*** Opening of Supplied material ***
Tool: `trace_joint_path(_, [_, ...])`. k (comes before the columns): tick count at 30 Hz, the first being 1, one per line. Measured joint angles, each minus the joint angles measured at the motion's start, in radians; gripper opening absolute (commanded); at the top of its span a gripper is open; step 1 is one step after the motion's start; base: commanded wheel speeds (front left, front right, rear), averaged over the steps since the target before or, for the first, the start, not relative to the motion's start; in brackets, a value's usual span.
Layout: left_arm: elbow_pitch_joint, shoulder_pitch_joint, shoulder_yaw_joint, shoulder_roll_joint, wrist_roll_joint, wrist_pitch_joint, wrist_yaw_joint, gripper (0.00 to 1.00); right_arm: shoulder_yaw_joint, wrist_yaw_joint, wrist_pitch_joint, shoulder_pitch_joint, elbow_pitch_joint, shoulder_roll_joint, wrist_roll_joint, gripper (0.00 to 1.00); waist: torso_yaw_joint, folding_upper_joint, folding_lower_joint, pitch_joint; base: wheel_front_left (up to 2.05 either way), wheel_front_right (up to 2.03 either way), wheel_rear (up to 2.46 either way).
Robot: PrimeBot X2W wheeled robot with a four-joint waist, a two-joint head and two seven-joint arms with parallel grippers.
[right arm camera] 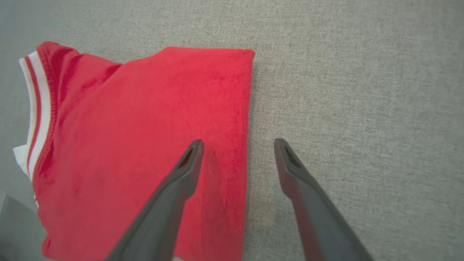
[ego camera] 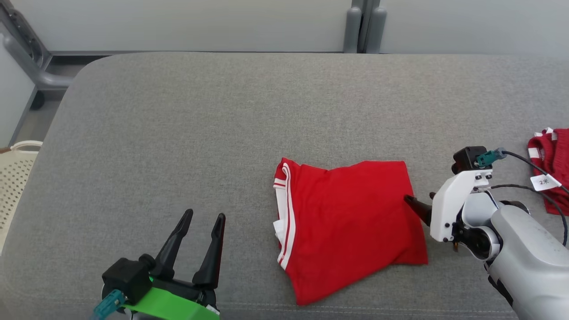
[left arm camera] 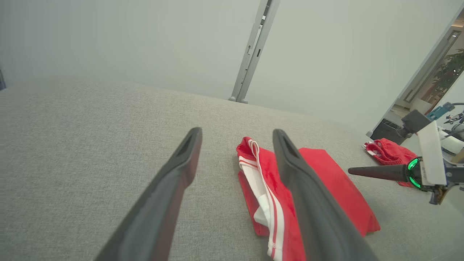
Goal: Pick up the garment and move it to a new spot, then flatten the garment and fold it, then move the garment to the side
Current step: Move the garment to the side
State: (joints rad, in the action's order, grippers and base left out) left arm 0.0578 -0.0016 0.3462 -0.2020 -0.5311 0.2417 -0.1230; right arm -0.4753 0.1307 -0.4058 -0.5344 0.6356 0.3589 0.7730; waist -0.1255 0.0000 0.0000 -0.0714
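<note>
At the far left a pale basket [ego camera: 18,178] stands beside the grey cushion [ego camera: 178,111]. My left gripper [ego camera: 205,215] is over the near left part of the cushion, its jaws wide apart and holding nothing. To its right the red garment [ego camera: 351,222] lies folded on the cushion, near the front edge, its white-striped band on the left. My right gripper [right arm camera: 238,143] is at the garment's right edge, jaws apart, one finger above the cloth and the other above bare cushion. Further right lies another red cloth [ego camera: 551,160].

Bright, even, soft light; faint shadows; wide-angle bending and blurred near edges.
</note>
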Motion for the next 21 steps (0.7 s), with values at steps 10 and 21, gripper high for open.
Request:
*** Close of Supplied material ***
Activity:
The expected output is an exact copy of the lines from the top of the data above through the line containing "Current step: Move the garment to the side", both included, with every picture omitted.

Output for this exercise:
Tool: `trace_joint_path(_, [_, ...])`. k (comes before the columns): tick count at 30 Hz, the first being 1, one per line. Measured joint angles, each minus the joint angles measured at the motion's start, in radians; gripper opening absolute (commanded); at the top of its span a gripper is open; step 1 is one step after the motion's start; base: commanded wheel speeds (front left, front right, rear), averaged over the steps since the target before or, for the first, the start, not relative to the motion's start; in brackets, a value's usual span.
Layout: left_arm: elbow_pitch_joint, shoulder_pitch_joint, shoulder_yaw_joint, shoulder_roll_joint, wrist_roll_joint, wrist_pitch_joint, wrist_yaw_joint, gripper (0.00 to 1.00); right_arm: shoulder_yaw_joint, wrist_yaw_joint, wrist_pitch_joint, shoulder_pitch_joint, elbow_pitch_joint, shoulder_roll_joint, wrist_roll_joint, gripper (0.00 to 1.00); waist: torso_yaw_joint, folding_upper_joint, folding_lower_joint, pitch_joint; base: wheel_front_left (up to 2.05 either way), wheel_front_right (up to 2.03 either way), wheel_rear (up to 2.46 either way).
Robot: PrimeBot X2W wheeled robot with a four-joint waist, a two-joint head and two seven-joint arms with parallel grippers.
[right arm camera] 
[ego camera] 
[left arm camera] 
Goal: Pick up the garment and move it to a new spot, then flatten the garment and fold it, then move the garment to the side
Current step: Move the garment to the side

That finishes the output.